August Hoppler, a first year student in the class, knew which side she would stand with. “America deserved the attack” of Sept. 11, she said, a sentiment echoed by some of the anti-war protesters. “We’re blind to what is going on in the world.”
As for a response to the attacks, Hoppler feared that a military retaliation would lead to a widening of the war. “I see that as useless,” she said. In her view, America’s response should be increased safeguards at home, not retaliation abroad.
Daniel Durazno, another first year student in the class, was less certain. Military action is sometimes necessary, he said carefully, but not the bombing of civilians. “Until (Sunday), I was proud of how (the United States) had reacted.” Now he’s not so sure.

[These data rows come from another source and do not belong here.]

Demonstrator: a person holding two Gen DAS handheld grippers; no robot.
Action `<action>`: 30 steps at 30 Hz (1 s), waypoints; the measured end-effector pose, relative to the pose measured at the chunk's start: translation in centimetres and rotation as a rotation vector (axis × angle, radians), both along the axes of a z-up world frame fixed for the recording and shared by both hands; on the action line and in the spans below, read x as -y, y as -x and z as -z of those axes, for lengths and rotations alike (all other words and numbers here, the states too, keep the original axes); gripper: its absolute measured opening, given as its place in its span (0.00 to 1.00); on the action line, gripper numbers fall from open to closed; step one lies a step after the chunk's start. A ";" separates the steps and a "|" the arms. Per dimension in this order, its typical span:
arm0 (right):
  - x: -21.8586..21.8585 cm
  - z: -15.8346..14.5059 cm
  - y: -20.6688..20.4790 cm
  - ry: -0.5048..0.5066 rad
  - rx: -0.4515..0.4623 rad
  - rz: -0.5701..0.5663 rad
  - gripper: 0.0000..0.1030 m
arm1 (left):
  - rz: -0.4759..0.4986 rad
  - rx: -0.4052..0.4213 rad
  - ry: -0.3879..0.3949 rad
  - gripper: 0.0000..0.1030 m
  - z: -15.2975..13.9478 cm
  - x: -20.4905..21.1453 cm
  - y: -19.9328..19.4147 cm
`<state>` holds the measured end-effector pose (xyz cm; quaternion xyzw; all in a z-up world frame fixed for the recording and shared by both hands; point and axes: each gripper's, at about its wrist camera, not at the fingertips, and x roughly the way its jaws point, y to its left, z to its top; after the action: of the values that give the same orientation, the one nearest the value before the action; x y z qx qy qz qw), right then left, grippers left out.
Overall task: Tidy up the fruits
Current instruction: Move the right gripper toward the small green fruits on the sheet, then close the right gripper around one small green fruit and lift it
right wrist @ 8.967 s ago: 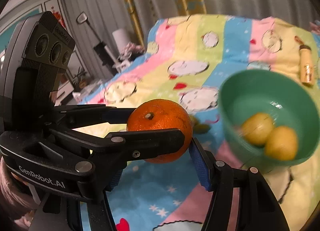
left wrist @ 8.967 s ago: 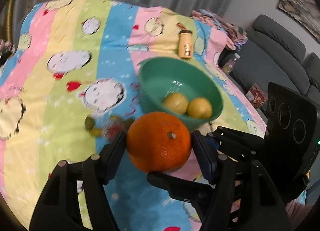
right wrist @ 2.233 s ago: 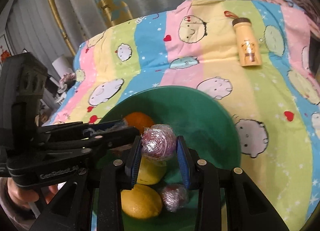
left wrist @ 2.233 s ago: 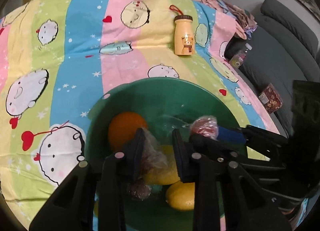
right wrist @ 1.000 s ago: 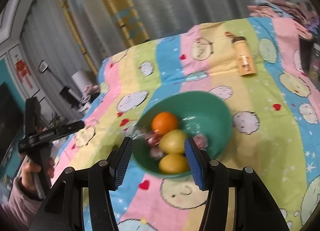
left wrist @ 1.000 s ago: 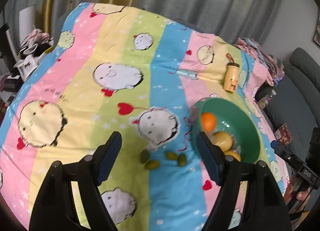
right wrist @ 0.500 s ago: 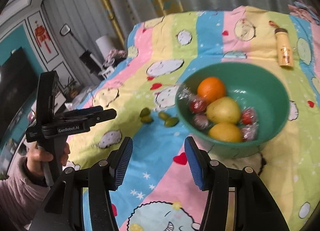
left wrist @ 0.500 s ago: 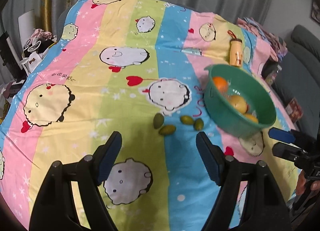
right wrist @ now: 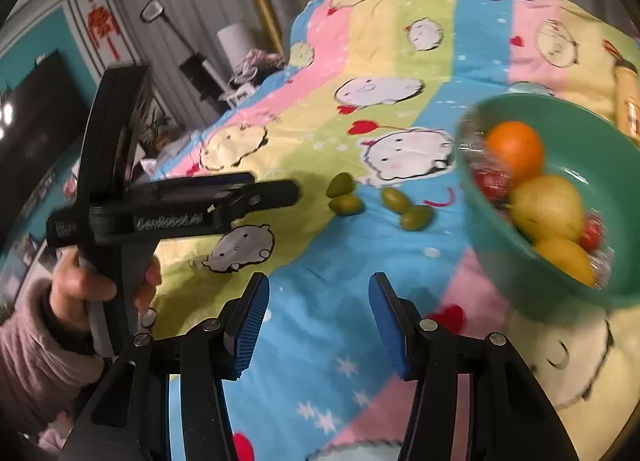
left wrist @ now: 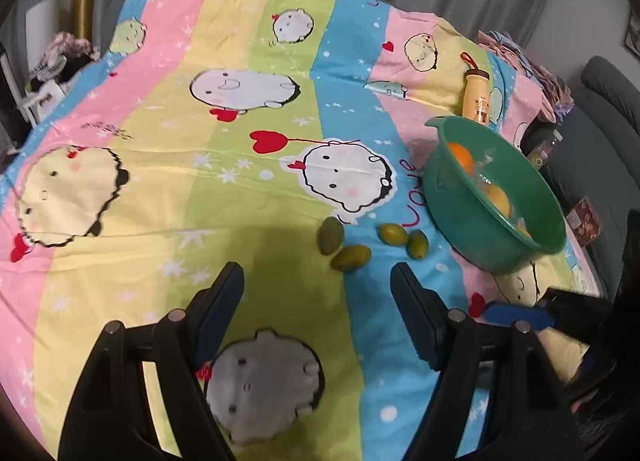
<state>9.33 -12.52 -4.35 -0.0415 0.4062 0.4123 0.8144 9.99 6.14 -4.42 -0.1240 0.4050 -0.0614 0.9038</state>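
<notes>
I am working over a bed covered in a striped pastel cartoon-print sheet (left wrist: 240, 189). My left gripper (left wrist: 316, 309) has its jaws spread with nothing between them, having just narrowed slightly. My right gripper (right wrist: 318, 317) is also released and empty. A round green plastic bowl (right wrist: 516, 269) already holds an orange (right wrist: 514, 149), two yellow lemons (right wrist: 546, 207) and several foil-wrapped red fruits (right wrist: 490, 183). Four small green oval fruits (left wrist: 354, 257) lie loose on the sheet just beside the bowl, in two touching pairs. I judge the step in hand is gathering these. Next, each gripper needs lowering over one small fruit and closing gently, since they look likely to roll.
</notes>
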 end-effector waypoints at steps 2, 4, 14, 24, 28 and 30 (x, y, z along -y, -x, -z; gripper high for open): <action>-1.5 0.4 -0.7 0.033 0.012 0.006 0.53 | 0.001 -0.023 0.055 0.69 0.5 -0.7 -1.2; -2.6 0.7 -1.8 0.040 0.011 0.011 0.53 | -0.004 -0.045 0.082 0.66 1.1 -1.1 -2.3; -6.0 2.5 -6.0 0.080 -0.019 0.044 0.53 | 0.054 -0.077 0.078 0.60 2.4 -1.0 -5.1; -7.3 3.3 -7.3 0.099 -0.005 0.043 0.53 | 0.097 -0.059 0.009 0.58 2.8 -0.4 -6.1; -7.7 3.3 -7.2 0.124 0.016 0.040 0.51 | 0.104 -0.043 -0.026 0.54 3.0 -0.2 -6.0; -7.6 3.3 -7.2 0.126 0.019 0.044 0.49 | 0.104 -0.041 -0.034 0.52 3.1 -0.2 -6.0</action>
<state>16.56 -4.88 -7.69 -0.0876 0.4244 0.3674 0.8229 16.01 6.35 -7.51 -0.0885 0.4305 -0.0990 0.8928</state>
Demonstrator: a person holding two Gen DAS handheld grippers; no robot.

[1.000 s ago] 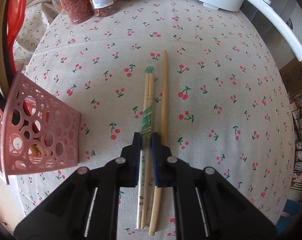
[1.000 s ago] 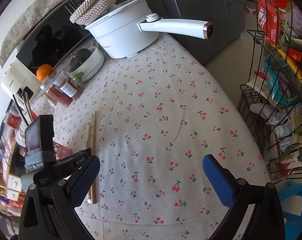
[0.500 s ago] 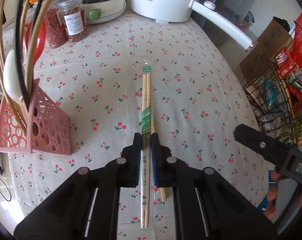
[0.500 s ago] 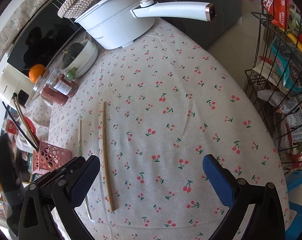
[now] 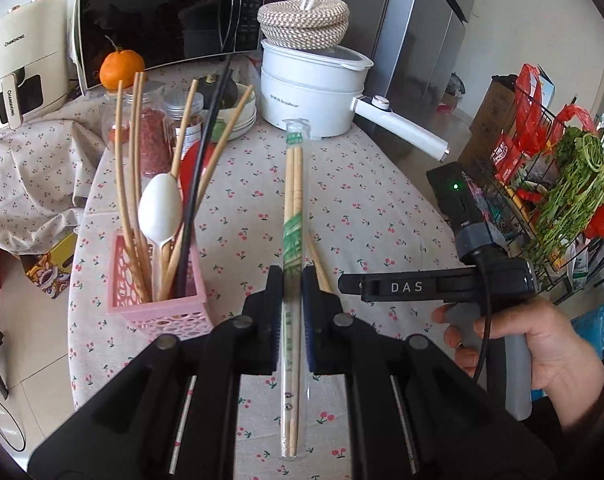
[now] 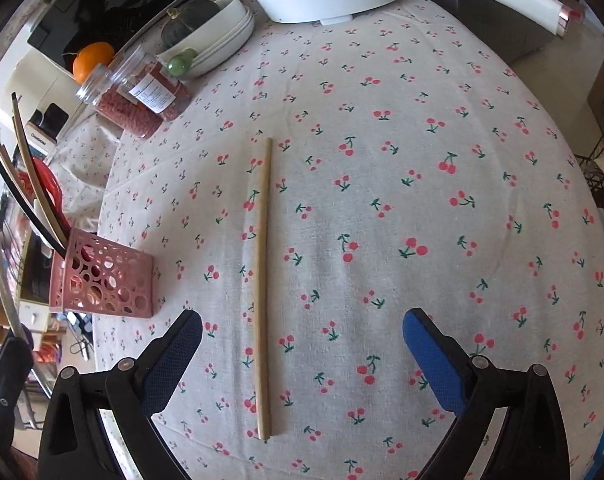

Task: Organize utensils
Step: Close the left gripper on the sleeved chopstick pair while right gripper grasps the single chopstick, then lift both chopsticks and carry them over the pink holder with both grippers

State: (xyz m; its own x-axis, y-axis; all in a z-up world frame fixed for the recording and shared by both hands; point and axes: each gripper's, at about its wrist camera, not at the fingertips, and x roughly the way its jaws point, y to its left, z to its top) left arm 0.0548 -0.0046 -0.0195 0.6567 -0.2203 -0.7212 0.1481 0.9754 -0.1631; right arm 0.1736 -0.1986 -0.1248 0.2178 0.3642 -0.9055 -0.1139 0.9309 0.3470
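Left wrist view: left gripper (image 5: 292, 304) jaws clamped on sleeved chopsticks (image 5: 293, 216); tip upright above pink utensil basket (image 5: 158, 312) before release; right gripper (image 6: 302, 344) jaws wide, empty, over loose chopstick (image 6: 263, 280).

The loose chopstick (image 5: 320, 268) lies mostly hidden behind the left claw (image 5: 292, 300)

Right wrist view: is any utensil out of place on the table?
Yes. One bare wooden chopstick lies alone on the cherry tablecloth, between the open right gripper fingers, while the other utensils stand in the pink holder. Nothing looks spilled or damaged.
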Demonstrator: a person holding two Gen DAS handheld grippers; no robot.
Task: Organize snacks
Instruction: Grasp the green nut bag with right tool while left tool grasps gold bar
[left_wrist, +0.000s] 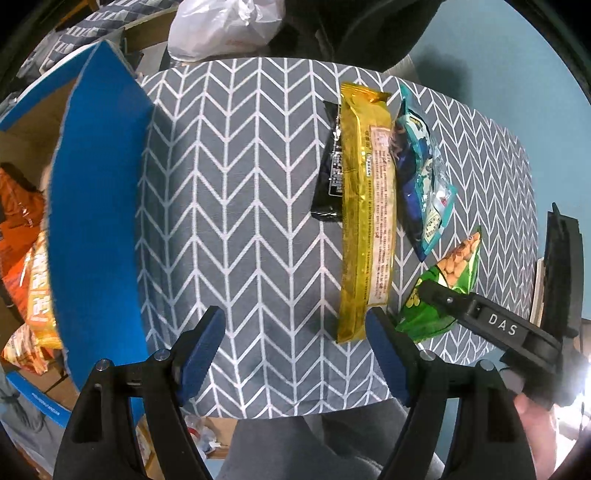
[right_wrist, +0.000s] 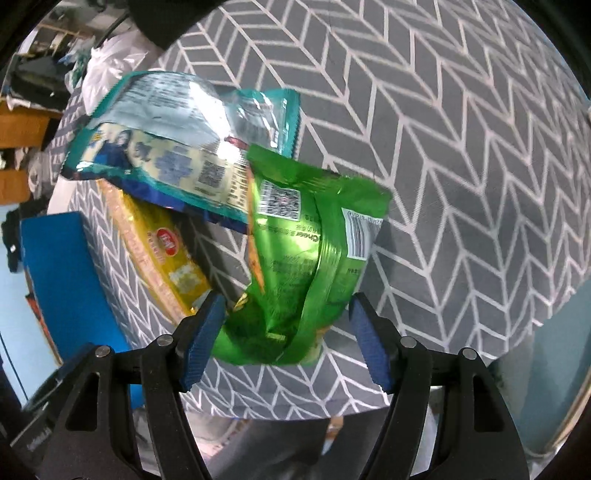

A different kind of uncertainty was felt by some professors.
“Is this war?” asked Beth Simmons, an associate professor in the political science department at UC Berkeley. Simmons felt more comfortable calling it a “defensive war,” and suggested that different moral standards may apply to a war fought in self defense.
As for the protesters’ demand to stop the bombing, she said that much of it was “naïve.”
Sanders also found fault with some of the protesters’ claims. He called their description of the war as racist a “misnomer.” “Just because they happen to be Arab doesn’t make it a racist war,” Sanders said. In response to protesters’ characterization of the war as rich against the poor, he pointed out that Usama bin Ladin came from a wealthy, elite background. “We like to think about things like commandments and absolutes, but the truth is there is a gray area,” Sanders said.
One of those gray areas was whether the bombings were in violation of international law.
According to Sanders, the United States is within its legal rights to attack if it does so in a “proportional manner.” Purposefully targeting civilians would be clearly illegal, he said, yet the incidental killings of civilians does not necessarily violate the law.
With little or no firm information about the effect the on-going bombings, Sanders said on Monday he believes it’s too early for both the protesters and those in favor of attacks to pass judgment.